Chavah Efron placed her bag on the table. ‘I’m hungry,’ she said. ‘Go fetch some food. And wine. Red.’

She looked around, pulled one of the two chairs up to the small wooden table, brushed away the dust with her arm.

‘Red,’ she said again.

* * *

They followed the muddy tracks through the bare trees in the wood, then marched to the brow of the hill. The day was failing, street lights coming on all over Florence as they watched; lines of illumination marching down the avenues, worming their way through the narrow alleys in the city centre, along the banks of the Arno.

‘This isn’t a job for two men and a girl,’ Luca Cassini grumbled.

‘Am I a girl now?’ Julia Wellbeloved asked as she clambered through a thicket of brambles, following Fratelli who walked head down, eyes on the ground.

‘Stop being picky, will you?’ Cassini retorted. ‘You know what I mean. We ought to have a team with some proper lanterns. And dogs.’

They said nothing.

‘I’m not leaving that poor thing of theirs here, by the way,’ he added. ‘Whatever happens…’

‘Kindly shut up about the dog and look around you,’ Fratelli demanded.

He’d come to a halt by the side of a saucer-shaped crater. A little like the mouth of an ancient dwarf volcano, filled with the same ragged, untidy scrub they’d walked through most of the way. But when Fratelli turned his torch on the branches below them, flashes of blue were visible.
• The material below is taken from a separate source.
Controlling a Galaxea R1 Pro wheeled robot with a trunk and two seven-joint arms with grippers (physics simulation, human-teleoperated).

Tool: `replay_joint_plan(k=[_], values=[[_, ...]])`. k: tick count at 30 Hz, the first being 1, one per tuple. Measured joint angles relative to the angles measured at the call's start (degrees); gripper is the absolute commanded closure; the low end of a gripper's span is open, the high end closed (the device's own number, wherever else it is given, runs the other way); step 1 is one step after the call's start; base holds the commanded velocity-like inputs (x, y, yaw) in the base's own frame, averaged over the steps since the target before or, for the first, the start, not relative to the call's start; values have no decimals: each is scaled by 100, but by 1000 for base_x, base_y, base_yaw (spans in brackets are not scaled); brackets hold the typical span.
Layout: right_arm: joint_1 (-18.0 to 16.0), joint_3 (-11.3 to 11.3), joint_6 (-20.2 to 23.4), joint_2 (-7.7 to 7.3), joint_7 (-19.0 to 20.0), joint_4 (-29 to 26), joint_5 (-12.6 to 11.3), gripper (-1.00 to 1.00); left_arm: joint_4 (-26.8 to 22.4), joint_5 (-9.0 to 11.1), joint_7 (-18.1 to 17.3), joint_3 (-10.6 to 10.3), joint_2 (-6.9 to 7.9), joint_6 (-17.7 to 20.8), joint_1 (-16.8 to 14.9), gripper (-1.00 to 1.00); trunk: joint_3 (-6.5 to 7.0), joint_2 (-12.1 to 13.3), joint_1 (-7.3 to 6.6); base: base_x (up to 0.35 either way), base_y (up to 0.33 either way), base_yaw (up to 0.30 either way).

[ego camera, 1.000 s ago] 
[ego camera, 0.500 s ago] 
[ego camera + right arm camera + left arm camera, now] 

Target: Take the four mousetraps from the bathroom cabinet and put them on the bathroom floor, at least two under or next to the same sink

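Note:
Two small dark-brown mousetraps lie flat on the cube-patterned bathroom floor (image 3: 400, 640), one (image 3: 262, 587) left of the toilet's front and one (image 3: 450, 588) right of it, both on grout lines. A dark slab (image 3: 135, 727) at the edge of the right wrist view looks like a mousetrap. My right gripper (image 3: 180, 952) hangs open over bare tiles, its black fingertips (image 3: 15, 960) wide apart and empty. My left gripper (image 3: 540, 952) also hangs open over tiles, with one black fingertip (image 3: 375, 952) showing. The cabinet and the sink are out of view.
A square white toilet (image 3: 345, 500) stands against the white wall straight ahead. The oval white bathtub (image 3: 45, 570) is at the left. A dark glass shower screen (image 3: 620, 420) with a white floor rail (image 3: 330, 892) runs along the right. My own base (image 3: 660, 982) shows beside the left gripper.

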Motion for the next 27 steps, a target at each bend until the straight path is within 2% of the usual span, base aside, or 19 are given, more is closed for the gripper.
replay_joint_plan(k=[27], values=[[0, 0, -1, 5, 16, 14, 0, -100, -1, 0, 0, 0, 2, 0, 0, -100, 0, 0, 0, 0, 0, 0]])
Plastic, by the looks of it.

‘What do you see, Luca?’ he asked.

‘Does teacher ever knock off for supper?’

‘No. Talk to me.’

Cassini and Julia strode to the rim of the indentation.

‘Muddy footprints,’ the young officer said.

‘Something’s hidden there,’ Julia added. ‘Underneath sheets, or something. They put those branches over them. Judging by the footprints, they did it just this afternoon.’

Fratelli put one leg over the edge then scrambled down the side, staying clear of the slippery muddy tracks someone had left earlier. The two others followed. By the time they got there, he was throwing broken branches out of the way.